Bardo

The Bardo Museum is probably the only reason to come to Tunis if you are on vacation. Its home to parliment and its very residential. The only reason I dont encourage you to come to explore is due to the traffic. Bardo is bustling and busy. Shops, every kind of doctor and specialist, schools, private and public, restaurants. You name it, its here. So if you would like to explore a local area, close to the airport (10 min) where locals live and its very safe (Tunisia is very safe) but in Bardo you are amongst doctors, schools, shopping and you can get a sense for the true Tunisian life. Most Tunisians speak english so you wont be lost or without someone to talk with.

If you do come to Bardo I would recommend you try the new Hamam and Spa. The owners spent a year and a half pouring their hearts into every detail, so you get to experience a traditional experience in a luxury setting. (My kind of style.)

The Bardo Museum is one of the most important museums in the Mediterrnean. and the second museum of the African continent after the Egyptian Museum of Cairo by richness of its collections.[1] It traces the history of Tunisia over several millennia and across several civilizations through a wide variety of archaeological pieces.

Housed in an old beylical palace since 1888, it has been the setting for the exhibition of many major works discovered since the beginning of archaeological research in the country. Originally called Alaoui Museum (Arabic: المتحف العلوي‎, romanized: al-Matḥaf al-ʿAlawī), named after the reigning bey at the time, it takes its current name of Bardo Museum after the independence of the country even if the denomination is attested before that date.
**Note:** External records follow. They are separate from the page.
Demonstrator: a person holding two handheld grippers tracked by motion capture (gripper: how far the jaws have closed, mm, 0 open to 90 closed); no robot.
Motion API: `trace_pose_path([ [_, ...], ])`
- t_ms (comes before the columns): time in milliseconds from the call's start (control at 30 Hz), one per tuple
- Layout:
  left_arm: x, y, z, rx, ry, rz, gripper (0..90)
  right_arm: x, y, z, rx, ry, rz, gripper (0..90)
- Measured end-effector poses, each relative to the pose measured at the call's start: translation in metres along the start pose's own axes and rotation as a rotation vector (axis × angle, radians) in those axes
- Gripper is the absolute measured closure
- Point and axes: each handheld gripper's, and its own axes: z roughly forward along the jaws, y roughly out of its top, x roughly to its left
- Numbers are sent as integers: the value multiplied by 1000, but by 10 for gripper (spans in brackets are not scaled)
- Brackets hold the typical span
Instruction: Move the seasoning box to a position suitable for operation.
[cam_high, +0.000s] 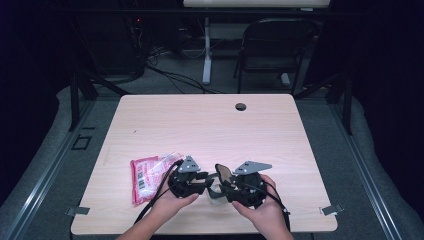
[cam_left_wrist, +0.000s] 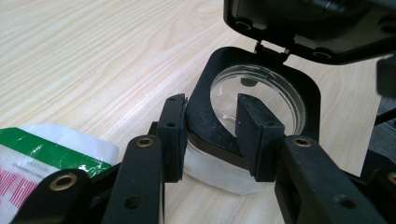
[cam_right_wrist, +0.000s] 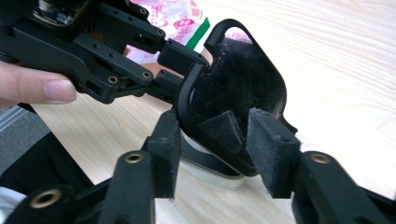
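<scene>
- In the high view the two grippers meet near the front edge of the table (cam_high: 210, 120), and what sits between them is small and dark — its shape is hard to read from there.
- The left gripper (cam_left_wrist: 212, 135) view shows it better: a black frame with a round clear lens (cam_left_wrist: 261, 100), resting on a pale, translucent base that touches the wood.
- The left gripper's jaws stand partly closed around the frame's near rim, one pad outside, one over the lens; whether both pads press I cannot tell.
- The right gripper (cam_right_wrist: 217, 149) has its jaws at a middling width astride the black flap (cam_right_wrist: 238, 88) that stands tilted up from the frame — the left pad lies against the flap's edge, the right pad looks just clear of it.
- A hand (cam_right_wrist: 32, 86) is cut off at the left of the right gripper view.
- A red and white packet (cam_high: 150, 175) lies just beside the left gripper.
- The table's far half lies bare up to the round hole (cam_high: 241, 106); the front edge is close beneath both wrists.
</scene>
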Motion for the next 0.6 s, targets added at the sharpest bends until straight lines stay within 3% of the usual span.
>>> trace_pose_path([
  [300, -1, 0, 0, -2, 12, 10, 639, -11, -2, -15, -24, 3, 45, 711],
  [500, 0, -1, 1, -10, 3, 11, 639, -25, -6, -25, -20, -57, 75, 805],
  [600, 0, -1, 1, -9, 0, 11, 639, -32, -9, -26, -27, -51, 119, 812],
])
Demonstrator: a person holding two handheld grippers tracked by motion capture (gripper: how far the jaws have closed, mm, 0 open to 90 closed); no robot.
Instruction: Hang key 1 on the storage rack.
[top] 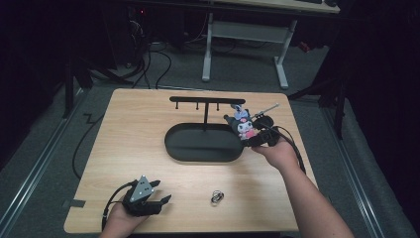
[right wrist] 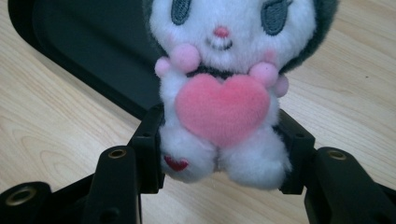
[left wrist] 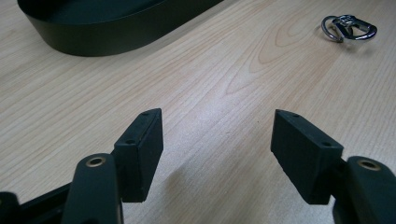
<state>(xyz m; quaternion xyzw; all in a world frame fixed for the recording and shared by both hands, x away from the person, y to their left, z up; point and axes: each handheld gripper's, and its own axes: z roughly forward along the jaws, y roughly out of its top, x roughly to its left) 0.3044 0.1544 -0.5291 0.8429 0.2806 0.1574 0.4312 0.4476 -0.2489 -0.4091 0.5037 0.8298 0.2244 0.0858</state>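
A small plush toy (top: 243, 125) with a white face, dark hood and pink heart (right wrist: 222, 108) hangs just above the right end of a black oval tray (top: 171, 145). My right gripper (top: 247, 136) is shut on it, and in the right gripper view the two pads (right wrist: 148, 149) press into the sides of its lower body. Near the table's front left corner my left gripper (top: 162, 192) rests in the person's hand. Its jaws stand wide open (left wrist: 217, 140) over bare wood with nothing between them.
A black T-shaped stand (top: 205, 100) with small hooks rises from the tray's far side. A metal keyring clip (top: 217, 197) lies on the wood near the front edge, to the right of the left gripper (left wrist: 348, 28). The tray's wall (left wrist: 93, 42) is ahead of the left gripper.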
The museum houses one of the largest collections of Roman mosaics in the world, thanks to excavations at the beginning of 20th century in various archaeological sites in the country including Carthage, Hadrumetum, Dougga and Utica. Generally, the mosaics of Bardo, such as the Virgil Mosaic, represent a unique source for research on everyday life in Roman Africa. From the Roman era, the museum also contains a rich collection of marble statues representing the deities and the Roman emperors found on different sites including those of Carthage and Thuburbo Majus.

The museum also houses pieces discovered during the excavations of Libyco-Punic sites including Carthage, although the National Museum of Carthage is the primary museum of the Carthage archaeological site. The essential pieces of this department are grimacing masks, terracotta statues and stelae of major interest for Semitic epigraphy, and the stele of the priest and the child. The museum also houses Greek works discovered especially in the excavations of the shipwreck of Mahdia, whose emblematic piece remains the bust of Aphrodite in marble,[not verified in body] gnawed by the sea.

The Islamic Department contains, in addition to famous works such as the Blue Qur'an of Kairouan, a collection of ceramics from the Maghreb and Anatolia.